Tredici centri italiani, coordinati da Rossella Tupler dell’Università di Modena e Reggio Emilia, hanno valutato il patrimonio genetico di oltre 1000 persone

Uno studio finanziato da Telethon rimette in discussione le basi genetiche della distrofia facio-scapolo-omerale, malattia caratterizzata da debolezza muscolare progressiva che interessa in particolare i muscoli della faccia, delle spalle, delle braccia e, in alcuni casi, anche degli arti inferiori. Pubblicata sull’American Journal of Human Genetics, la ricerca è stata coordinata da Rossella Tupler dell’Università di Modena e Reggio Emilia e ha visto la partecipazione di tredici centri clinici di riferimento per questa patologia, ancora priva di una terapia specifica.

I meccanismi della malattia, che in genere comincia a manifestarsi tra i 20 e i 30 anni, sono del tutto peculiari. All’inizio degli anni Novanta è stato dimostrato come in buona parte dei pazienti mancasse una porzione del cromosoma 4 (4q35), che contiene una serie di ripetizioni di una precisa sequenza di Dna, ciascuna delle quali presenta una copia del gene DUX4. Negli anni successivi è stato messo a punto un test per “contare” il numero di queste ripetizioni e consentire così la diagnosi anche dal punto di vista genetico. Nel 2002 proprio Tupler collaboratori, grazie a un finanziamento Telethon, ha dimostrato che questa regione, ribattezzata D4Z4, regola altri geni, come una sorta di “interruttore”: gli scienziati hanno quindi ipotizzato che la sua parziale perdita portasse a una mancata regolazione dell’attività di geni importanti.

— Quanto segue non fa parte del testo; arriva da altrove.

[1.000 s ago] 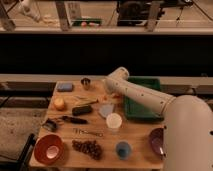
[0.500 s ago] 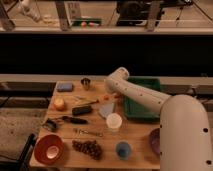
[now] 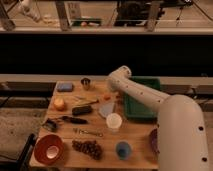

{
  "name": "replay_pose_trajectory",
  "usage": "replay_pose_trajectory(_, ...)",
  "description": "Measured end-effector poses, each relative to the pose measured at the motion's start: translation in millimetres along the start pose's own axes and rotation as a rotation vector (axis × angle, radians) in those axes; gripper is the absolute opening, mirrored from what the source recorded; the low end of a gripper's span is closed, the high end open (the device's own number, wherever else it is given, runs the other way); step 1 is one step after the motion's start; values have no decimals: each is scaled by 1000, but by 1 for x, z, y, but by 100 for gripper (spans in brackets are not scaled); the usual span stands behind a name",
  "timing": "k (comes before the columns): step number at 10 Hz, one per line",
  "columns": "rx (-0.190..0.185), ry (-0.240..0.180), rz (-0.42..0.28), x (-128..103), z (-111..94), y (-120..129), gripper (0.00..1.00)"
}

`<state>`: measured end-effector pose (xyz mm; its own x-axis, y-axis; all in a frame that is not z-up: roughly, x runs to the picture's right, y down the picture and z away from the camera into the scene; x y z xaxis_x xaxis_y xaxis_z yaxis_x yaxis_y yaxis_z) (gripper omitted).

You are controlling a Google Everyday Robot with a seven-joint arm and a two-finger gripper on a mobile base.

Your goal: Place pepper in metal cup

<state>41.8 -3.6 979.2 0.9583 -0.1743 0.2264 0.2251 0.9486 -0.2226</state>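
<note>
The white arm (image 3: 140, 92) has edged left. Its claw (image 3: 106, 107) hangs mid wooden bench (image 3: 140, 137), just near of the slender orange-red pepper (image 3: 106, 96); I cannot tell whether it grips. Release only squarely above the small shiny steel cup (image 3: 86, 83), far-left.

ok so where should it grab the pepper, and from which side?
Likely across its narrow middle, from above: the pepper lies flat on the table, partly hidden by the gripper, which hangs just over it, near the metal cup.
</note>
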Motion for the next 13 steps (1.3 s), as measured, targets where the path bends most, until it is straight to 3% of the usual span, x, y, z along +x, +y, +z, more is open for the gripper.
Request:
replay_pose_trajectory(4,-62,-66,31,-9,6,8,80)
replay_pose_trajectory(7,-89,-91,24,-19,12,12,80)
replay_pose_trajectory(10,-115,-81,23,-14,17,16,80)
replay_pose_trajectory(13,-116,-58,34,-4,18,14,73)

Nella scienza, però, non sempre tutto procede in modo lineare. Negli anni, analizzando il Dna dei pazienti, i ricercatori hanno riscontrato che non tutti gli individui che presentavano una perdita di D4Z4 manifestavano i sintomi della malattia. Hanno quindi ipotizzato che l’insorgenza dei sintomi dipendesse dalla compresenza di altre alterazioni, localizzate anche in altre zone del genoma: sono state così identificate una serie di varianti genetiche “corresponsabili”. Nel 2010 è stato pubblicato uno studio che mostrava come particolari varianti genetiche stimolassero l’espressione di DUX4, un gene normalmente “spento”. Sulla base di questi risultati si è ipotizzato che l’anomala attivazione di DUX4 risultasse tossica per il muscolo, portando così alla malattia. Tuttavia rimanevano troppe eccezioni per spiegare con un modello universale la manifestazione dei sintomi della distrofia facio-scapolo-omerale: esemplare in questo senso il caso di due gemelli omozigoti - descritto proprio da Tupler nel 1998 sul Journal of Medical Genetics - che pur condividendo l’intero patrimonio genetico erano l’uno in carrozzina e l’altro completamente privo di sintomi.

Così i ricercatori hanno voluto vederci chiaro. «Abbiamo analizzato il Dna di 253 pazienti presenti nel Registro italiano per la distrofia facio-scapolo-omerale, realizzato proprio con il contributo di Telethon, e lo abbiamo messo a confronto con quello di oltre 800 individui sani di origine italiana e brasiliana» spiega Tupler. «Il risultato è stato sorprendente: in circa il 3 per cento degli individui sani abbiamo trovato una delezione di D4Z4 e in un terzo di questi anche la compresenza di quelle varianti corresponsabili. Questo significa che quella che fino ad oggi abbiamo ritenuto essere la “firma genetica” della malattia non è sufficiente a identificarla». Basta pensare infatti che il 3 per cento della popolazione normale significa, nel nostro Paese, quasi 2 milioni di persone: i malati censiti, però, sono soltanto tremila!

«Il nostro studio, frutto del lavoro di oltre tre anni, non vuole certo rinnegare quanto dimostrato finora, ma piuttosto porre l’attenzione sulla necessità di affinare la definizione delle basi genetiche di questa malattia, che evidentemente non sono ancora state chiarite del tutto. La diagnosi genetica ha infatti ripercussioni importanti sulla vita dei pazienti e sulle loro scelte future, così come sulla valutazione della prognosi da parte dei medici che li seguono: è quindi fondamentale che sia quanto più accurata e predittiva possibile. Non escludiamo, inoltre, che alla luce di questi risultati alcune diagnosi effettuate in passato vadano decisamente riviste». Questa la conclusione di Tupler che, con lo studio proposto contribuisce, grazie all’apporto di Telethon, a gettare nuova luce su una patologia, la distrofia facio-scapolo-omerale, che nonostante la rarità incide non poco sul benessere dei pazienti e delle loro famiglie.